In 1791, Humphrey had the distinction of being the first minister appointed to a foreign country under the Constitution, when he was appointed Minister to Portugal, the first neutral country to recognize the United States. In that post he negotiated the ransomed release of American prisoners from the Dey of Tripoli.

In 1796, he was appointed as Minister to Spain, which then controlled the Mississippi River and all of Latin America except for Brazil. John Quincy Adams succeeded him in Lisbon. He remained Minister to Spain until 1801, and during his stay there met and married Anne Frances Bulkeley, a cultured and wealthy English woman. Her father, John Bulkeley, was a banker, merchant and trader.

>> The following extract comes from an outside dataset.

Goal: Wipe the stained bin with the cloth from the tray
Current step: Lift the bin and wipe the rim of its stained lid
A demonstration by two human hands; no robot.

The couple moved to Boston, where they bought a home on Chestnut Street on Beacon Hill and "entertained lavishly." But Humphrey bought a farm in Derby and managed to spend considerable time there. He also bought a factory in what is now Seymour, CT, that produced scythes and other iron tools. For a time, the community was called "Humphreysville."

Having seen poor conditions in mills in England, he was determined to avoid a similar situation in his Rimmons Falls plant in Seymour. He took in many boys from New York City at the mill, training, educating and clothing them. Humphreys established evening and Sunday schools for the boys and organized them into a uniformed military company which he drilled personally.

"It was largely through his efforts that the state inaugurated its efforts at factory inspection," according to Leo Molloy.

As a farmer, he was actively interested in agricultural improvements, and his farm became an experimental station. He helped found the Agriculture Society of Connecticut and became its first president.

Merino sheep

In 1802, Humphreys bought a herd of Merino sheep in Spain and had them imported directly to Derby. Out of 25 rams and 75 ewes, five rams and two ewes died in the passage. They attracted a good deal of attention in town. "Humphreys considered their fleece of a superior quality and believed that their mixture with American sheep would eventually result in the production, through manufacture, of finer fabrics in America."

He sold some of the sheep, which then were resold in a flurry of speculation. He set up the first successful woolen mill factory in the new country, and it quickly achieved the reputation as the best producer of broadcloth in the U.S. Coats made from the "golden fleece" were worn by President Thomas Jefferson, James Madison and Captain Isaac Hull. Humphreys "is regarded as the founder of the woolen industry" in America.

Poet and Author

Humphreys enjoyed writing and had a voluminous correspondence with Washington, now in the Library of Congress. He also wrote for the public and was the author of a "Life of General Israel Putnam," whose staff he served on. He was one of the writers called the Hartford Wits (the others were Joel Barlow, Timothy Dwight IV, John Trumbull and Lemuel Hopkins). In 1802, he wrote an anti-slavery poem entitled "A Poem on the Industry of the United States of America."

He also served again as a Member of the Connecticut State House of Representatives, from 1812-14. He was elected a Fellow of the Royal Society of London in June 1807.

Death and Burial

David Humphreys died on 21 February 1818 in his room at Butler's Tavern in New Haven, CT, where he stayed when he was attending to affairs in Derby. He is buried at Grove Street Cemetery in New Haven, CT.